PARIS: World leaders, philanthropists and organizations have pledged at least $40 billion at an international conference in Paris to boost gender equality, as women and girls worldwide have been deeply affected by the consequences of the pandemic.
U.N. Women's Executive Director Phumzile Mlambo-Ngcuka welcomed the pledges at the three-day Generation Equality Forum that started Wednesday.
The summit "is about change. It is about moving from making promises to telling us what you are going to do for the situation of women to change," she said.
French President Emmanuel Macron said that over the past year and half, an extra 47 million women fell into poverty amid the pandemic, and millions of others were deprived of treatment, contraception and the possibility of choosing for themselves. "While they were on the frontline of the fight against COVID, women are the first victims of this health crisis," he said.

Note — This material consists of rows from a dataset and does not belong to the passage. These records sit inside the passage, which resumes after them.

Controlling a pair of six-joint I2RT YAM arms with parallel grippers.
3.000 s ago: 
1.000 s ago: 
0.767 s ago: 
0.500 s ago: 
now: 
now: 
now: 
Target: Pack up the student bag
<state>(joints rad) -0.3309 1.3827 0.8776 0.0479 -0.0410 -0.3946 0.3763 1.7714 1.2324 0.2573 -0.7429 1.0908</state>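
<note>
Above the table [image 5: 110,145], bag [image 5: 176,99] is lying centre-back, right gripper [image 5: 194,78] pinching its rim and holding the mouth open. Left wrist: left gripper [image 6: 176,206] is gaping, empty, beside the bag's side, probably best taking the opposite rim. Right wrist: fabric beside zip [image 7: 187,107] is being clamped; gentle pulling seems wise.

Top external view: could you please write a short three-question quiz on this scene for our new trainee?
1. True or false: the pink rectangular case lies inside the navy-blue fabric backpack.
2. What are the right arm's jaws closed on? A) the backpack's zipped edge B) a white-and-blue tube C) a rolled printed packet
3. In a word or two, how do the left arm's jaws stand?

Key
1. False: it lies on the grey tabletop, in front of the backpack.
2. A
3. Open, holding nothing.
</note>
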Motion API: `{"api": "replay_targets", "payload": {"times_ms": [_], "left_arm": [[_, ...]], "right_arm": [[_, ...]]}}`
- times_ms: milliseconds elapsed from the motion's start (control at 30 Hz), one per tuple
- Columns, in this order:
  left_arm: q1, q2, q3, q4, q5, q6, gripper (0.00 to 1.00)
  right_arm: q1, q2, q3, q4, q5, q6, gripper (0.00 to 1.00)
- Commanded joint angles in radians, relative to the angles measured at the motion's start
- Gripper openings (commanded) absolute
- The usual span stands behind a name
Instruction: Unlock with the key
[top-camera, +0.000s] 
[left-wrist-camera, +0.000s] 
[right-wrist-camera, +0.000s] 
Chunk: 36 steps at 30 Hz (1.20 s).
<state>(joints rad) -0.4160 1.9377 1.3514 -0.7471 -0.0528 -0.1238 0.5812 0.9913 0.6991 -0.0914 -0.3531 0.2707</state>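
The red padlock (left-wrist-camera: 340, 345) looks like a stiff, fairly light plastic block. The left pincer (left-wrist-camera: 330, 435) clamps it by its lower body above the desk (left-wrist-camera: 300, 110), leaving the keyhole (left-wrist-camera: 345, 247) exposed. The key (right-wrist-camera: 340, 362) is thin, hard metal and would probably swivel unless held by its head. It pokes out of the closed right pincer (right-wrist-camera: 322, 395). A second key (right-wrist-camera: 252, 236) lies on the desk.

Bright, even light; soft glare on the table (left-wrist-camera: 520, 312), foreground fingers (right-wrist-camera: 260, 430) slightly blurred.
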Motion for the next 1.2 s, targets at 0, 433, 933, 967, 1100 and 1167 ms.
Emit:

The conference aims at tackling and funding all issues that impede women's rights -- forced marriage, gender-based violence, leaving school, work inequality, losing out on innovation and technology - and ensuring their sexual and reproductive rights and health.
Bill and Melinda Gates' namesake foundation announced it will spend $2.1 billion in the next five years on health and family planning programs, economic empowerment projects and other initiatives.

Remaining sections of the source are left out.